UltraShape 1.0: High-Fidelity 3D Shape Generation via Scalable Geometric Refinement
Reading time: 5 minute
...
📝 Original Info
Title: UltraShape 1.0: High-Fidelity 3D Shape Generation via Scalable Geometric Refinement
ArXiv ID: 2512.21185
Date: 2025-12-24
Authors: Tanghui Jia, Dongyu Yan, Dehao Hao, Yang Li, Kaiyi Zhang, Xianyi He, Lanjiong Li, Yuhan Wang, Jinnan Chen, Lutao Jiang, Qishen Yin, Long Quan, Ying-Cong Chen, Li Yuan
📝 Abstract
In this report, we introduce UltraShape 1.0, a scalable 3D diffusion framework for high-fidelity 3D geometry generation. The proposed approach adopts a two-stage generation pipeline: a coarse global structure is first synthesized and then refined to produce detailed, high-quality geometry. To support reliable 3D generation, we develop a comprehensive data processing pipeline that includes a novel watertight processing method and high-quality data filtering. This pipeline improves the geometric quality of publicly available 3D datasets by removing low-quality samples, filling holes, and thickening thin structures, while preserving fine-grained geometric details. To enable fine-grained geometry refinement, we decouple spatial localization from geometric detail synthesis in the diffusion process. We achieve this by performing voxel-based refinement at fixed spatial locations, where voxel queries derived from coarse geometry provide explicit positional anchors encoded via RoPE, allowing the diffusion model to focus on synthesizing local geometric details within a reduced, structured solution space. Our model is trained exclusively on publicly available 3D datasets, achieving strong geometric quality despite limited training resources. Extensive evaluations demonstrate that UltraShape 1.0 performs competitively with existing open-source methods in both data processing quality and geometry generation. All code and trained models will be released to support future research.
💡 Deep Analysis
📄 Full Content
Technical Report
UltraShape 1.0: High-Fidelity 3D Shape Generation via
Scalable Geometric Refinement
Tanghui Jia*1, Dongyu Yan*2, Dehao Hao*3, Yang Li2, Kaiyi Zhang3, Xianyi He1, Lanjiong Li2
Yuhan Wang5, Jinnan Chen4, Lutao Jiang2, Qishen Yin1, Long Quan3, Ying-Cong Chen2, Li Yuan1
1Shenzhen Graduate School, Peking University
2The Hong Kong University of Science and Technology (Guangzhou)
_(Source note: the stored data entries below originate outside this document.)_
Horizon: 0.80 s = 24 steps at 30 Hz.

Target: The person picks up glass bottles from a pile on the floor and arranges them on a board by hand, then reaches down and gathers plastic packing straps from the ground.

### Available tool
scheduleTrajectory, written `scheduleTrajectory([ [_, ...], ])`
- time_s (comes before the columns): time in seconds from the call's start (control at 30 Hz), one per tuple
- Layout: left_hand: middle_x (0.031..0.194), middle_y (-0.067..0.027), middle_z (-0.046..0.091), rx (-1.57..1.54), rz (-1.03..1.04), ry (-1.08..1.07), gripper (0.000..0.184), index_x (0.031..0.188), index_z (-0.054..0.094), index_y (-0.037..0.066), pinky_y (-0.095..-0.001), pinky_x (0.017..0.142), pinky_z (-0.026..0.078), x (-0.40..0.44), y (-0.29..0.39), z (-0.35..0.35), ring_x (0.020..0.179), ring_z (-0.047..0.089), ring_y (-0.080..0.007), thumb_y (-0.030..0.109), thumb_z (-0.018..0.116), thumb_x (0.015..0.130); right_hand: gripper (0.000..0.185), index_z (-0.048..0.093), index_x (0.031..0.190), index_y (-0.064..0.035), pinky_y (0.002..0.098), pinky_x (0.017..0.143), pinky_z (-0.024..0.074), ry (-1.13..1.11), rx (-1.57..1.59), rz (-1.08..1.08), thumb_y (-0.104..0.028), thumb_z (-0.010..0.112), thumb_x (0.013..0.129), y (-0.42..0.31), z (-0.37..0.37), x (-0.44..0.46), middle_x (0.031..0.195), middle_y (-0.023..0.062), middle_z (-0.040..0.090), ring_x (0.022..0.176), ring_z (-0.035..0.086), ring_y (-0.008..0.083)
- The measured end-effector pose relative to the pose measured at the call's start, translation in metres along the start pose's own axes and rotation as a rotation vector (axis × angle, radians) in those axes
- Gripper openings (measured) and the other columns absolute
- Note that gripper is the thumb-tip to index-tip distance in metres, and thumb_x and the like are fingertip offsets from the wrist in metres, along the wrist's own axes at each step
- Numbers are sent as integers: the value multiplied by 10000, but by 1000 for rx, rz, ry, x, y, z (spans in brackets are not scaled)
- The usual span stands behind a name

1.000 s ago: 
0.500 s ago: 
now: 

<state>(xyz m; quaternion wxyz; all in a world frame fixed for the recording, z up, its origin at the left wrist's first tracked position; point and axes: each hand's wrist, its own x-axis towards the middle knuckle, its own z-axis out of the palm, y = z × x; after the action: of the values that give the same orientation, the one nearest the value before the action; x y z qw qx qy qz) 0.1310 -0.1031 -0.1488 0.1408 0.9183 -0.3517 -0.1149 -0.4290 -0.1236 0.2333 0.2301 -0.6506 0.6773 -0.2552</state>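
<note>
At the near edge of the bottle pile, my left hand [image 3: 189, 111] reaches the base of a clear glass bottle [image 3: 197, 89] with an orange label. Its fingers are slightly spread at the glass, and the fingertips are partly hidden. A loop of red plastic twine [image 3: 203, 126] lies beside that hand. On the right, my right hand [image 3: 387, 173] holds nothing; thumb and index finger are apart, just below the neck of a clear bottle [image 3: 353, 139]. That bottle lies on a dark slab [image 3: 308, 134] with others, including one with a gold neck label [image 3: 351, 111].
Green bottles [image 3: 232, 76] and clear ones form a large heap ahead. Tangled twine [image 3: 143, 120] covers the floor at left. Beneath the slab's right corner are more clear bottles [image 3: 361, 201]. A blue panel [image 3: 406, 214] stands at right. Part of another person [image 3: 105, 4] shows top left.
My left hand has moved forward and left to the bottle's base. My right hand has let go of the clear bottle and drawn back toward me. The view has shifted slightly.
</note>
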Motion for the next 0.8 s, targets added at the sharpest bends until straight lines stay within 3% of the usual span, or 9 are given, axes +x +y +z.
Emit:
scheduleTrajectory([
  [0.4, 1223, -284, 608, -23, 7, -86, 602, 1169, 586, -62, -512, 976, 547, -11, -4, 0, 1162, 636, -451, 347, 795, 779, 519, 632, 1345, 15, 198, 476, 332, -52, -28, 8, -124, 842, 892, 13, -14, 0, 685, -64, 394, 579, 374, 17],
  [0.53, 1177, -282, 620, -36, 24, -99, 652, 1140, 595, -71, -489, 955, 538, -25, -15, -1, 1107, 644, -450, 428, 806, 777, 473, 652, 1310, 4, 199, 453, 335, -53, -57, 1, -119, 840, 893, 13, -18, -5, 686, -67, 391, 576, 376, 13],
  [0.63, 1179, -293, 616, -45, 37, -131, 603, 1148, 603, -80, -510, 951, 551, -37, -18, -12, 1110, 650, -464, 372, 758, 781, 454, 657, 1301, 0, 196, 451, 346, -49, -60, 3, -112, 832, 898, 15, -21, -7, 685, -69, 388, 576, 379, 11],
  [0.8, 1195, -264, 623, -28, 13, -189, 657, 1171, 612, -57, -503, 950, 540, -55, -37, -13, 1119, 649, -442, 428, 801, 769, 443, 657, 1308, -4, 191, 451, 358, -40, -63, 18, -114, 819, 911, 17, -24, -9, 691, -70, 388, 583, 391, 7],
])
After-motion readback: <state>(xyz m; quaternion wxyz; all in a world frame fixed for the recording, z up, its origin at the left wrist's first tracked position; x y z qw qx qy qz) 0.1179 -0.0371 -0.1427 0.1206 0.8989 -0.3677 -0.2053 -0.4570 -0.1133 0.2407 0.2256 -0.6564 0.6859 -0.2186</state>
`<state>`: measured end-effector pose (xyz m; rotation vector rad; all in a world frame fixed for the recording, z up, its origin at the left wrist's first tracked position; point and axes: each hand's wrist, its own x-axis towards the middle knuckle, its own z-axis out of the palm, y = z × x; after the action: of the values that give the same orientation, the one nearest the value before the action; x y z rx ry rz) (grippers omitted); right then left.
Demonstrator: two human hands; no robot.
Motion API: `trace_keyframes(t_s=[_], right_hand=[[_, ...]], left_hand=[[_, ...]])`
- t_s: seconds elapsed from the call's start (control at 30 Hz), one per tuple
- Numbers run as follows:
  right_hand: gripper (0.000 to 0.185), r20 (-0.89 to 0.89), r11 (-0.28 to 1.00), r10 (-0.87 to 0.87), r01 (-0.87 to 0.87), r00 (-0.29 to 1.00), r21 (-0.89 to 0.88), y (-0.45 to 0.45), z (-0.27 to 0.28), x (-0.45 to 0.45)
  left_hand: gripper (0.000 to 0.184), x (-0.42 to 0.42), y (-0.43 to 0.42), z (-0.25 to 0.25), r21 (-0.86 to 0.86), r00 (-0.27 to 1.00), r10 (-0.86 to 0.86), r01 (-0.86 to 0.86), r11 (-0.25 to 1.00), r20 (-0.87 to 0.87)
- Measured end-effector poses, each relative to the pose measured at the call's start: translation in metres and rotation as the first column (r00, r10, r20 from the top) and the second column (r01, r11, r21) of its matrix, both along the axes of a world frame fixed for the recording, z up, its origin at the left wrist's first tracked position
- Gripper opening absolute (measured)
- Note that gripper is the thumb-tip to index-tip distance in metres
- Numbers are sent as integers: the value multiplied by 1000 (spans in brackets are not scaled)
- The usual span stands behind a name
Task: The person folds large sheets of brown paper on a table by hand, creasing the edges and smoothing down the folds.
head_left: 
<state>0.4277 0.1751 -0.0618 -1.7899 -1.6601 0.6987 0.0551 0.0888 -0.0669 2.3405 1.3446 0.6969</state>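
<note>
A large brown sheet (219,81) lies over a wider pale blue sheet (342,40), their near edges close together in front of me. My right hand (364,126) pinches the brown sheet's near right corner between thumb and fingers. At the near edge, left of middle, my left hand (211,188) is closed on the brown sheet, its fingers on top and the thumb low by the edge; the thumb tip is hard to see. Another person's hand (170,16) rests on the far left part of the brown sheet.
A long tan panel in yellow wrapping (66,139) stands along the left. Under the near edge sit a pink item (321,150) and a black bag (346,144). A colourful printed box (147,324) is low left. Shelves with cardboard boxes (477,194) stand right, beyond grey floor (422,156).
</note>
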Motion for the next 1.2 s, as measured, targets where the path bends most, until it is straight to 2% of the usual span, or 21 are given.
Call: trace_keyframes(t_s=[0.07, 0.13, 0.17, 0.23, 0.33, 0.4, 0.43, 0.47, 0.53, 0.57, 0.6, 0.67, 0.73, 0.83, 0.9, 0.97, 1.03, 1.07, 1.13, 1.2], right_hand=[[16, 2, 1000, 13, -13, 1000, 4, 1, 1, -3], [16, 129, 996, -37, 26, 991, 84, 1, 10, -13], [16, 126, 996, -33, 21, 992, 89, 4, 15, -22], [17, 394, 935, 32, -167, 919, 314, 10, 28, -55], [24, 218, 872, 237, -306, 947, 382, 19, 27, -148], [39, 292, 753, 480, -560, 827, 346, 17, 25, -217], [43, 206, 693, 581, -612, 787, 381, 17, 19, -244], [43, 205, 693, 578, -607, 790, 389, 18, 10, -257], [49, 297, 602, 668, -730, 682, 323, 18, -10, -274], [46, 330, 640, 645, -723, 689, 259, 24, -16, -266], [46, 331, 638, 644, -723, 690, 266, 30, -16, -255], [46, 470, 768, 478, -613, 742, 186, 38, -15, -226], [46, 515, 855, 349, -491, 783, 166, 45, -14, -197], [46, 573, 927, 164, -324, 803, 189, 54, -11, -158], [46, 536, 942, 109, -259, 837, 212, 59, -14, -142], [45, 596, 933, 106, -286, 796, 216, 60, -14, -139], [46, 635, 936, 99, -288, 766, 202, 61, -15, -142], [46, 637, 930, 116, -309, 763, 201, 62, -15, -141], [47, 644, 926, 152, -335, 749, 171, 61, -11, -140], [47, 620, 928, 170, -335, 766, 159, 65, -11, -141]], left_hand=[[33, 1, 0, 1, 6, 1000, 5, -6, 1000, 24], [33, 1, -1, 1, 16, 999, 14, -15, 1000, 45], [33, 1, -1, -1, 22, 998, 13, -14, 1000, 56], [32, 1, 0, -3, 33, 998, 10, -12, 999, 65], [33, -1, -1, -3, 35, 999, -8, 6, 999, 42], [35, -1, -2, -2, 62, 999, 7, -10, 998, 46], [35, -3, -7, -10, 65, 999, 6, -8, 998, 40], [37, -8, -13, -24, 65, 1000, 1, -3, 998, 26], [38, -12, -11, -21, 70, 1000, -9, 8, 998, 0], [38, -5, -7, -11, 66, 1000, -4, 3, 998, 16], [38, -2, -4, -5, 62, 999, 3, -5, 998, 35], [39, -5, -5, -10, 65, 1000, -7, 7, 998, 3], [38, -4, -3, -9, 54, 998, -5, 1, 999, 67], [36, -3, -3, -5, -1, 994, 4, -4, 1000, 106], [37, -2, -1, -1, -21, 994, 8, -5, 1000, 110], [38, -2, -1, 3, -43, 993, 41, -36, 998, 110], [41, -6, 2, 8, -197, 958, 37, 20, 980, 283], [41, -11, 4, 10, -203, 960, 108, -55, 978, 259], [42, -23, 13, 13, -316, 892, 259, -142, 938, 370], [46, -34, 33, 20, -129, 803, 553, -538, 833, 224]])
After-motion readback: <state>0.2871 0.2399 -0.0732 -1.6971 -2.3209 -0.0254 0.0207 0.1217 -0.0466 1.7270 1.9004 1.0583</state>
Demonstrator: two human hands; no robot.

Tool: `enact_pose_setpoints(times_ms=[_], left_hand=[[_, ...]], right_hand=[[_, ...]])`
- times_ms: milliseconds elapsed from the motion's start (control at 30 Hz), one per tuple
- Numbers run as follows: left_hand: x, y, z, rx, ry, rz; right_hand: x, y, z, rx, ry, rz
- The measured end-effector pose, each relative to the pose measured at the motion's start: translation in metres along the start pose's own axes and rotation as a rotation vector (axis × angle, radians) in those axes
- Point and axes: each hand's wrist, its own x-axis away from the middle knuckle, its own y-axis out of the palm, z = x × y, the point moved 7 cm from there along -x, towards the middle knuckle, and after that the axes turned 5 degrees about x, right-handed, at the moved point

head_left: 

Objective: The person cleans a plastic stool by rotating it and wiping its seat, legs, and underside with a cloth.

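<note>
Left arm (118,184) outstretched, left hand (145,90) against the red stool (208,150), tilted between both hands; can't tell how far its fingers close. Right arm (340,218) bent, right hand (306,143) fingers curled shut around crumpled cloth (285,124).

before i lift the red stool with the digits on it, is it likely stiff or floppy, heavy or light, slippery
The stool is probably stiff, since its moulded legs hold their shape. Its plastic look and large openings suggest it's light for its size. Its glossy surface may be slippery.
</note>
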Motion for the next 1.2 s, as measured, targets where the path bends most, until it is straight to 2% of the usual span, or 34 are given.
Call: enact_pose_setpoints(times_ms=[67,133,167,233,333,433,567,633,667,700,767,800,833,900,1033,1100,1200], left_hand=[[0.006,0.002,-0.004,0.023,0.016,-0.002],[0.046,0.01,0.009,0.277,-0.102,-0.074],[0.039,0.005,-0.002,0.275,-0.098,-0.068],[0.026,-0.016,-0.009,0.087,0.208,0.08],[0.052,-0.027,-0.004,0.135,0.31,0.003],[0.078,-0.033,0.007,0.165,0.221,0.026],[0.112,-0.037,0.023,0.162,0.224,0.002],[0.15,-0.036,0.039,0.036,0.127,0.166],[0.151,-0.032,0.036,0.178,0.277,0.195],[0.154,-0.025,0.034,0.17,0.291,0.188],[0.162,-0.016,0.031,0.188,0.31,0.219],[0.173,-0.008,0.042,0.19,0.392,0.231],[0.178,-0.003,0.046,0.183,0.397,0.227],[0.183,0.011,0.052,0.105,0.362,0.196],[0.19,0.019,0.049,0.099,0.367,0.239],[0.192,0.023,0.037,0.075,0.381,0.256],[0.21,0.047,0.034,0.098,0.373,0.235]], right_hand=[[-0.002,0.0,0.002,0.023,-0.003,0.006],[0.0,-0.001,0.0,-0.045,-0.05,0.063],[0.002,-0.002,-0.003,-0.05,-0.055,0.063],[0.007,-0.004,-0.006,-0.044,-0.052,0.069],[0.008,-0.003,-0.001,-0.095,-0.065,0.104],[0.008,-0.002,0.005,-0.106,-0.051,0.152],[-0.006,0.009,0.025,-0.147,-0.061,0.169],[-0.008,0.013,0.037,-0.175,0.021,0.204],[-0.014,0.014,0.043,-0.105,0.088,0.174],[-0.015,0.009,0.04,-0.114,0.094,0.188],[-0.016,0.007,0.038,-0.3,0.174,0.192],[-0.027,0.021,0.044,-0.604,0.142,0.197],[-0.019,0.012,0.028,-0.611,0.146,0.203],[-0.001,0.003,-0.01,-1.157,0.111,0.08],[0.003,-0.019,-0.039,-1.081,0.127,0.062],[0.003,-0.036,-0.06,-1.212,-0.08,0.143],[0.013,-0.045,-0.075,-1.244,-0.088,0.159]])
3The Hong Kong University of Science and Technology
4National University of Singapore
5S-Lab, Nanyang Technological University
∗Equal contribution
Figure 1 High-quality 3D assets generated by UltraShape 1.0. Best viewed with zoom-in.
Abstract
In this report, we introduce UltraShape 1.0, a scalable 3D diffusion framework for high-fidelity 3D
geometry generation. The proposed approach adopts a two-stage generation pipeline: a coarse
global structure is first synthesized and then refined to produce detailed, high-quality geometry. To
support reliable 3D generation, we develop a comprehensive data processing pipeline that includes
a novel watertight processing method and high-quality data filtering. This pipeline improves
the geometric quality of publicly available 3D datasets by removing low-quality samples, filling
1
arXiv:2512.21185v2 [cs.CV] 25 Dec 2025
holes, and thickening thin structures, while preserving fine-grained geometric details. To enable
fine-grained geometry refinement, we decouple spatial localization from geometric detail synthesis
in the diffusion process. We achieve this by performing voxel-based refinement at fixed spatial
locations, where voxel queries derived from coarse geometry provide explicit positional anchors
encoded via RoPE, allowing the diffusion model to focus on synthesizing local geometric details
within a reduced, structured solution space. Our model is trained exclusively on publicly available
3D datasets, achieving strong geometric quality despite limited training resources. Extensive
evaluations demonstrate that UltraShape 1.0 performs competitively with existing open-source
methods in both data processing quality and geometry generation. All code and trained models
will be released to support future research.
Date: December 29, 2025
Project Page: https://pku-yuangroup.github.io/UltraShape-1.0/
1
Introduction
3D content generation plays a fundamental role across a wide range of applications, including film and visual
effects production, augmented and virtual reality, robotics, industrial design, and modern video games. Across
these domains, generation of high-fidelity 3D geometry remains a core technical requirement. As demand for
scalable, automated 3D geometry generation continues to grow, learning-based 3D generation has emerged as
a key research direction in computer vision and computer graphics. Compared to 2D content generation, 3D
generation poses substantially greater challenges. First, high-quality 3D data is significantly scarcer, often
represented non-uniformly, and typically requires strong geometric properties, such as watertightness, to be
directly usable in downstream tasks. In addition, common 3D representations are inherently sparse, and both
memory consumption and computational cost scale cubically with spatial resolution, severely limiting the
achievable level of geometric detail and scalability. These factors make it difficult for existing methods to
produce fine-grained geometry while maintaining robustness at higher resolutions. As a result, 3D generation
techniques have not yet converged on a unified, scalable pipeline.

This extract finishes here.